Hospital Drops Its Request for Hinckley Pass

Associated Press

A mental hospital criticized for withholding information about presidential assailant John W. Hinckley Jr. dropped its request Wednesday to give him an Easter pass.

The request was withdrawn "in order to assess the clinical significance of writings and other materials belonging to Mr. Hinckley which were heretofore unexamined by the hospital staff," St. Elizabeths Hospital officials said in a letter to U.S. District Judge Barrington D. Parker.

The hospital's decision was made following courtroom disclosures earlier this week that Hinckley had exchanged a series of letters last year with Florida Death Row prisoner Theodore Bundy, a triple murderer who has been linked to three dozen unsolved murders.

New Materials Found

Hospital officials indicated in their letter that new materials found during a search of Hinckley's room Tuesday night had prompted their decision to withdraw the request that Hinckley be allowed to visit his parents.

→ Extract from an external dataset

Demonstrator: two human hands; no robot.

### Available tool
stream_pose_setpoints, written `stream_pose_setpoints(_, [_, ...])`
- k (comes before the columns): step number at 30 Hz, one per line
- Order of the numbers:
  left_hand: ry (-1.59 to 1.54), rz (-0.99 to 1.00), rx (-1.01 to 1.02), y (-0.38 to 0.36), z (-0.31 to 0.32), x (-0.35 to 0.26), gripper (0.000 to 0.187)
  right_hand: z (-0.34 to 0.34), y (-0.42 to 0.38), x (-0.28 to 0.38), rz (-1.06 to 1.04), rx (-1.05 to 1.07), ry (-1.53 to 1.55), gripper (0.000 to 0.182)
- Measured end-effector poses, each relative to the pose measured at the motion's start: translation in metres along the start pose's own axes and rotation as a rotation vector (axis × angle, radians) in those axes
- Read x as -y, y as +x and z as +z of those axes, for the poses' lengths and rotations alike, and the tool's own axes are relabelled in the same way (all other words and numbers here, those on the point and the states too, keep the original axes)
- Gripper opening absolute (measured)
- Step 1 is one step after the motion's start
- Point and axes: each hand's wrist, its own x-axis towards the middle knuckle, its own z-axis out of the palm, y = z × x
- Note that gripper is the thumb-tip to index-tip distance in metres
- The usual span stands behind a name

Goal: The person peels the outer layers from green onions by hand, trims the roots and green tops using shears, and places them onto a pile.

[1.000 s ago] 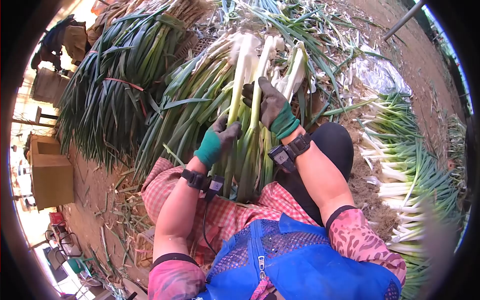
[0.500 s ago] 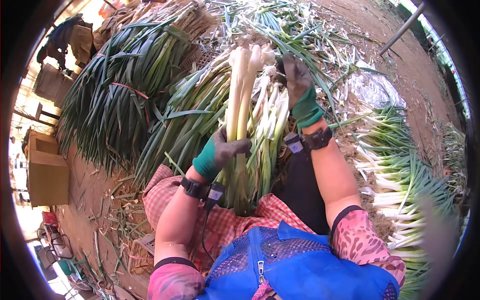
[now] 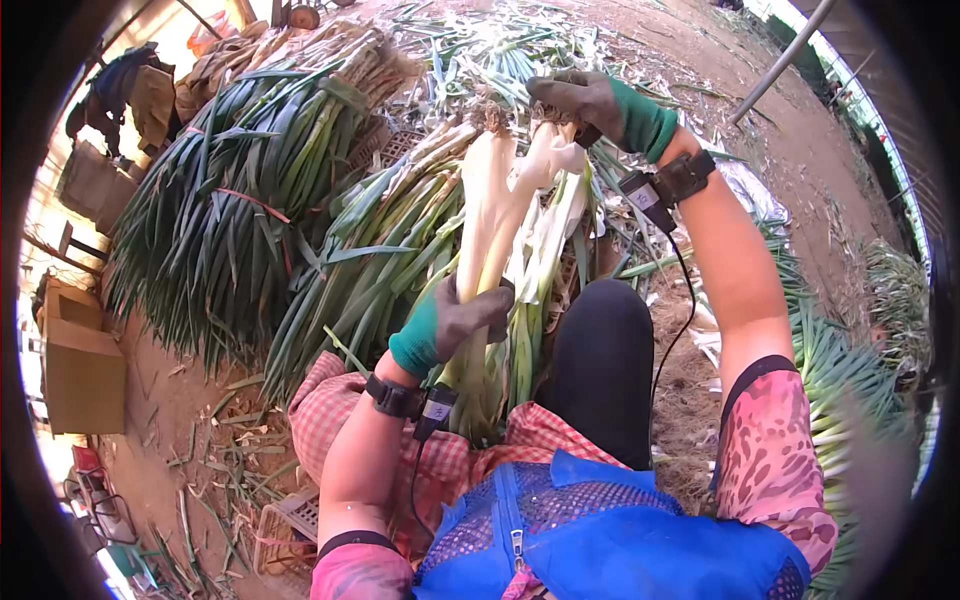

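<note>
Head view, item by item.

Held leeks (image 3: 487,205): a pair of thick stalks, in the left hand above the lap, pale shafts bare, roots attached.
Left hand (image 3: 462,318): gray-and-green glove; fingers curled together around the shafts, below the white part.
Right hand (image 3: 592,108): matching glove; fingers extended close together at the root end of the right-hand stalk. Whether they pinch it, cannot tell.

Edges and room: leafy heap (image 3: 370,245) close along the left side of the stalks; loose leeks (image 3: 540,260) just beside and behind them on the right; knee (image 3: 605,335) to the right of the left hand. Ground strewn with trimmings (image 3: 500,45) beyond the roots. Farther left, banded pile (image 3: 225,170), with red band (image 3: 253,204); carton (image 3: 88,385) near the picture's left edge; crate (image 3: 290,525) low on the left. Farther right, leek row (image 3: 835,400), partly behind the right arm.

Direction: roots away from the body, greens toward the lap; long axis mostly away from the torso, the tops leaning slightly right and parting at the roots.

Writing: one small character on the white label of each wrist unit, left (image 3: 436,410) and right (image 3: 643,195); too small to read surely. Brands: none legible.
</note>
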Motion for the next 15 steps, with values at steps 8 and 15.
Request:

Those materials were turned over to Parker, who had ordered Hinckley to produce all his letters, writings, poems and notes.

Hinckley, 30, was acquitted by reason of insanity in the March 30, 1981, shootings of President Reagan, presidential Press Secretary James S. Brady, a Secret Service agent and a city policeman. He was committed to St. Elizabeths by Parker following the verdict.

Dr. Harold Thomas, a hospital spokesman, said the decision to withdraw the visit request overruled the judgment of the psychiatrists treating Hinckley, who had recommended the Easter visit to his parents as "beneficial and therapeutic."

Parker granted the hospital's request to withdraw its motion to give Hinckley the weekend pass.

At an emergency hearing, the judge granted a government request to place any pertinent material under court seal after giving copies to Hinckley and the hospital.

"There is a great fear on our part that these materials might be returned to Mr. Hinckley, beyond the court's control and never be seen again," Assistant U.S. Atty. Roger Adelman told the judge.

Adelman said the material would be needed eventually to assess any future requests by the hospital to grant Hinckley off-ground visits or other privileges.